### TASK DESCRIPTION
The data must be written out once more, precisely as given.

_____

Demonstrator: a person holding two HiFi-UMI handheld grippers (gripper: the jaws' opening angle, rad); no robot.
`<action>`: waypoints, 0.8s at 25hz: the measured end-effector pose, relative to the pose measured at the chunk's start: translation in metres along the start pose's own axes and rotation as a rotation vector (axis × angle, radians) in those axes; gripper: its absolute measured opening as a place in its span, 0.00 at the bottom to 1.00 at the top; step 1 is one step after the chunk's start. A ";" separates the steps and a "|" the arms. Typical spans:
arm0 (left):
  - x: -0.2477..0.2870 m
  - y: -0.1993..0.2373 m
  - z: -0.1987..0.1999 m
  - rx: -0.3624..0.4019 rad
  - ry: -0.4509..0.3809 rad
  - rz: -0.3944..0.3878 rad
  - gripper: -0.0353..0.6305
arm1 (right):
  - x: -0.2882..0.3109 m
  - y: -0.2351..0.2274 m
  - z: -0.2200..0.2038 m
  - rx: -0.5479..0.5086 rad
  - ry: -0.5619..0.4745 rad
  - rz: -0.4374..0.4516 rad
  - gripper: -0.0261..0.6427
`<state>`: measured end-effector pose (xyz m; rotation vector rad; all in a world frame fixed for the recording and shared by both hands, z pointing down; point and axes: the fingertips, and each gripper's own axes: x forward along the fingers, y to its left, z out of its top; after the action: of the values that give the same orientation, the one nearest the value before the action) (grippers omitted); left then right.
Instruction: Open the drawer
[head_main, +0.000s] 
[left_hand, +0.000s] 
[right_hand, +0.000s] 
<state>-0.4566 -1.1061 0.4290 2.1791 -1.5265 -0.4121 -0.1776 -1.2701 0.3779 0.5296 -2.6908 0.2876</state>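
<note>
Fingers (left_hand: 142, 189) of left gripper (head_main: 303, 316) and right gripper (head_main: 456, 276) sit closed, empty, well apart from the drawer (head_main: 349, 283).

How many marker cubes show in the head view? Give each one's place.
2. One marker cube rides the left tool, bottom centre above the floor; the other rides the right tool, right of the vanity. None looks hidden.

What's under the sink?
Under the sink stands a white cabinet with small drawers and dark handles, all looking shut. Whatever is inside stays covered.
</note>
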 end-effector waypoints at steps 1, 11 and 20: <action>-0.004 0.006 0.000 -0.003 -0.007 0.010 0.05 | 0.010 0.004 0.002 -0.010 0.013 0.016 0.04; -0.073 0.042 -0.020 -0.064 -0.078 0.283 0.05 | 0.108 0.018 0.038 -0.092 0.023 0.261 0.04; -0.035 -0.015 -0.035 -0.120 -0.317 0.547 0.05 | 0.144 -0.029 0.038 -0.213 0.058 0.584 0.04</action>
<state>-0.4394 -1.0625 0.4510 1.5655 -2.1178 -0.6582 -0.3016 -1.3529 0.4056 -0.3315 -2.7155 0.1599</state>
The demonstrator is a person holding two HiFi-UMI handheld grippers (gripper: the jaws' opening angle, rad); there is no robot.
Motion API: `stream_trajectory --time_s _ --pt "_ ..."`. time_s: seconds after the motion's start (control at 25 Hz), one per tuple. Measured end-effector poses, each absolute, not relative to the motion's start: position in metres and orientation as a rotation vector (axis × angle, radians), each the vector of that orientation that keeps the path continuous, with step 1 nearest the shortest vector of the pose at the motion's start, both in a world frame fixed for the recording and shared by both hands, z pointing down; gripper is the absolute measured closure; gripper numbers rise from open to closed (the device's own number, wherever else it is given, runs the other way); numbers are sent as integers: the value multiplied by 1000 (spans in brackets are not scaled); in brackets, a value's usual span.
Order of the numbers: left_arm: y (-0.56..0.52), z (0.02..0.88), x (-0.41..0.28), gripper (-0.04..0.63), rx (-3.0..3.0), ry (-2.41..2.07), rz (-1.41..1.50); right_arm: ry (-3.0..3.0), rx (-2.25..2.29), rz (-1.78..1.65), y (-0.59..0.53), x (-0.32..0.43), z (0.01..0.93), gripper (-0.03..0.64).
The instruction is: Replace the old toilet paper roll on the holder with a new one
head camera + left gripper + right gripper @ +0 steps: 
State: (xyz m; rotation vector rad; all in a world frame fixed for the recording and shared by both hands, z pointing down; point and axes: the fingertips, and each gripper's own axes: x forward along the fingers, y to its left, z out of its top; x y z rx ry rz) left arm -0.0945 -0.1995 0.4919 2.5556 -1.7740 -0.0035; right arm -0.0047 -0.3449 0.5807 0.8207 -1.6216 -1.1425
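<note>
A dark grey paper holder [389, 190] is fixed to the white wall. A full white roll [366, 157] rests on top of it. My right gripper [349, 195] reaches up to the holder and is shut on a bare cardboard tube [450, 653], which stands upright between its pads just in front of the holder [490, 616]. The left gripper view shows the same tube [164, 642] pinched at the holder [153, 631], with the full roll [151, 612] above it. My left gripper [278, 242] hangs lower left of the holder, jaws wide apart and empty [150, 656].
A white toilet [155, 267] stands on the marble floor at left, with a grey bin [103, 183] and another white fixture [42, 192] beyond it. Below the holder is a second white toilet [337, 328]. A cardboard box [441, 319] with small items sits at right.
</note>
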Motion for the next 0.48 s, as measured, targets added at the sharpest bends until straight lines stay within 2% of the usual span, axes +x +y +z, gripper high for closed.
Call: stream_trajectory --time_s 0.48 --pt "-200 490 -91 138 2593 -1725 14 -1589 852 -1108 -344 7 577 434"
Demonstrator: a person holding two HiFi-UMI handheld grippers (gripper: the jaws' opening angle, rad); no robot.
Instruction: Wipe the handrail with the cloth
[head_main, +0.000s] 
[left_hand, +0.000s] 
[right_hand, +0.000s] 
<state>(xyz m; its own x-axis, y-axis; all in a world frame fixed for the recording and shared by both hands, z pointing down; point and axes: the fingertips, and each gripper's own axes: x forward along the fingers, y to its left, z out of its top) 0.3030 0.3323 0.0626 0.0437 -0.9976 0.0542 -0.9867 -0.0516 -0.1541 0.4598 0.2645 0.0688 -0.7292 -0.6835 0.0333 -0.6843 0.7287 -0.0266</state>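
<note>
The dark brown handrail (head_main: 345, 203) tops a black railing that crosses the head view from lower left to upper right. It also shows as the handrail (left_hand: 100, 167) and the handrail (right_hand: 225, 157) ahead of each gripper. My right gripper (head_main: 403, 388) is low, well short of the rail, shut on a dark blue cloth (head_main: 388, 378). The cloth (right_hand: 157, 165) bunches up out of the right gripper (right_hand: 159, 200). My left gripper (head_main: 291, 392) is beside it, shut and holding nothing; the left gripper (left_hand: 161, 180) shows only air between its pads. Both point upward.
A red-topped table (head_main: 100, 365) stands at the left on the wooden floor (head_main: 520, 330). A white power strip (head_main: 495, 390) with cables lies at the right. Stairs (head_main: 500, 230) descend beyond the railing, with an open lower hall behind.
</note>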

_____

### COMPLETED TASK
Demonstrator: a person holding two HiFi-UMI handheld grippers (gripper: the jaws' opening angle, rad); no robot.
`<action>`: waypoints, 0.8s at 25hz: the measured end-effector pose, relative to the pose measured at the chunk's start: translation in metres along the start pose's own axes and rotation as a rotation vector (axis × angle, radians) in those axes; gripper: its absolute measured opening as a place in its span, 0.00 at the bottom to 1.00 at the top; step 1 is one step after the chunk's start. A ";" separates the steps and a "|" the arms. Typical spans:
arm0 (left):
  - x: -0.2477..0.2870 m
  - y: -0.1993..0.2373 m
  - z: -0.1987..0.1999 m
  - rx: -0.3624..0.4019 rad
  - ry: -0.4509..0.3809 rad
  - rz: -0.3944..0.3878 rad
  - gripper: -0.0353..0.6305
arm1 (right):
  - x: -0.2882..0.3109 m
  - y: -0.2351..0.2274 m
  - z: -0.2200..0.2038 m
  - rx: -0.5479..0.5086 rad
  - ry: -0.5619..0.4745 rad
  - rz: -0.4374..0.4516 rad
  - gripper: -0.0261..0.6427
`<state>`: measured end-effector pose (xyz m; rotation vector rad; all in a world frame fixed for the recording and shared by both hands, z pointing down; point and axes: the fingertips, and each gripper's own axes: x forward along the fingers, y to its left, z out of its top; after the action: of the values that give the same orientation, the one nearest the value before the action) (grippers omitted); left then right.
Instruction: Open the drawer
[head_main, +0.000s] 
[left_hand, +0.000s] 
[right_hand, +0.000s] 
<state>-0.4566 -1.1061 0.4290 2.1791 -1.5265 -0.4121 -0.1776 -1.2701 0.3779 0.5296 -2.6908 0.2876</state>
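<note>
Fingers (left_hand: 142, 189) of left gripper (head_main: 303, 316) and right gripper (head_main: 456, 276) sit closed, empty, well apart from the drawer (head_main: 349, 283).

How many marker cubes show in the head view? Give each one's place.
2. One marker cube rides the left tool, bottom centre above the floor; the other rides the right tool, right of the vanity. None looks hidden.

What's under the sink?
Under the sink stands a white cabinet with small drawers and dark handles, all looking shut. Whatever is inside stays covered.
</note>
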 end-effector waypoints at steps 1, 11 and 20: <action>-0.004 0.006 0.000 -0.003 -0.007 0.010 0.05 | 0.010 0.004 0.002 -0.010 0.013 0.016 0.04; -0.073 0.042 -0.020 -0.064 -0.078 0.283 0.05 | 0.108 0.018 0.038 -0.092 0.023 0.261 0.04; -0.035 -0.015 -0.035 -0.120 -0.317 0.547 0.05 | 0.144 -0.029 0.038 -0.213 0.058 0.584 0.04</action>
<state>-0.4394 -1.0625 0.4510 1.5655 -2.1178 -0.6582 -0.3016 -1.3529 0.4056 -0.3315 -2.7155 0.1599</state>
The demonstrator is a person holding two HiFi-UMI handheld grippers (gripper: the jaws' opening angle, rad); there is no robot.
Motion API: `stream_trajectory --time_s _ --pt "_ ..."`. time_s: seconds after the motion's start (control at 25 Hz), one per tuple. Measured end-effector poses, each absolute, not relative to the motion's start: position in metres and orientation as a rotation vector (axis × angle, radians), each the vector of that orientation that keeps the path continuous, with step 1 nearest the shortest vector of the pose at the motion's start, both in a world frame fixed for the recording and shared by both hands, z pointing down; gripper is the absolute measured closure; gripper numbers rise from open to closed (the device's own number, wherever else it is given, runs the other way); numbers are sent as integers: the value multiplied by 1000 (spans in brackets are not scaled); in brackets, a value's usual span.
Order of the numbers: left_arm: y (-0.56..0.52), z (0.02..0.88), x (-0.41..0.28), gripper (-0.04..0.63), rx (-3.0..3.0), ry (-2.41..2.07), rz (-1.41..1.50); right_arm: ry (-3.0..3.0), rx (-2.25..2.29), rz (-1.78..1.65), y (-0.59..0.53), x (-0.32..0.43), z (0.01..0.93), gripper (-0.03..0.64).
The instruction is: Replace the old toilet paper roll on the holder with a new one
head camera + left gripper + right gripper @ +0 steps: 
State: (xyz m; rotation vector rad; all in a world frame fixed for the recording and shared by both hands, z pointing down; point and axes: the fingertips, and each gripper's own axes: x forward along the fingers, y to its left, z out of its top; x y z rx ry rz) left arm -0.0945 -0.1995 0.4919 2.5556 -1.7740 -0.0035; right arm -0.0047 -0.3449 0.5807 0.8207 -1.6216 -1.1425
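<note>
A dark grey paper holder [389, 190] is fixed to the white wall. A full white roll [366, 157] rests on top of it. My right gripper [349, 195] reaches up to the holder and is shut on a bare cardboard tube [450, 653], which stands upright between its pads just in front of the holder [490, 616]. The left gripper view shows the same tube [164, 642] pinched at the holder [153, 631], with the full roll [151, 612] above it. My left gripper [278, 242] hangs lower left of the holder, jaws wide apart and empty [150, 656].
A white toilet [155, 267] stands on the marble floor at left, with a grey bin [103, 183] and another white fixture [42, 192] beyond it. Below the holder is a second white toilet [337, 328]. A cardboard box [441, 319] with small items sits at right.
</note>
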Motion for the next 0.48 s, as measured, targets added at the sharpest bends until straight lines stay within 2% of the usual span, axes +x +y +z, gripper high for closed.
Call: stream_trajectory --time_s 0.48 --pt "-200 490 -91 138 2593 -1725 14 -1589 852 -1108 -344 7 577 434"
Demonstrator: a person holding two HiFi-UMI handheld grippers (gripper: the jaws' opening angle, rad); no robot.
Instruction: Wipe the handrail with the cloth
[head_main, +0.000s] 
[left_hand, +0.000s] 
[right_hand, +0.000s] 
<state>(xyz m; its own x-axis, y-axis; all in a world frame fixed for the recording and shared by both hands, z pointing down; point and axes: the fingertips, and each gripper's own axes: x forward along the fingers, y to its left, z out of its top) 0.3030 0.3323 0.0626 0.0437 -0.9976 0.0542 -0.9867 -0.0516 -0.1541 0.4598 0.2645 0.0688 -0.7292 -0.6835 0.0333 -0.6843 0.7287 -0.0266</state>
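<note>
The dark brown handrail (head_main: 345, 203) tops a black railing that crosses the head view from lower left to upper right. It also shows as the handrail (left_hand: 100, 167) and the handrail (right_hand: 225, 157) ahead of each gripper. My right gripper (head_main: 403, 388) is low, well short of the rail, shut on a dark blue cloth (head_main: 388, 378). The cloth (right_hand: 157, 165) bunches up out of the right gripper (right_hand: 159, 200). My left gripper (head_main: 291, 392) is beside it, shut and holding nothing; the left gripper (left_hand: 161, 180) shows only air between its pads. Both point upward.
A red-topped table (head_main: 100, 365) stands at the left on the wooden floor (head_main: 520, 330). A white power strip (head_main: 495, 390) with cables lies at the right. Stairs (head_main: 500, 230) descend beyond the railing, with an open lower hall behind.
</note>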

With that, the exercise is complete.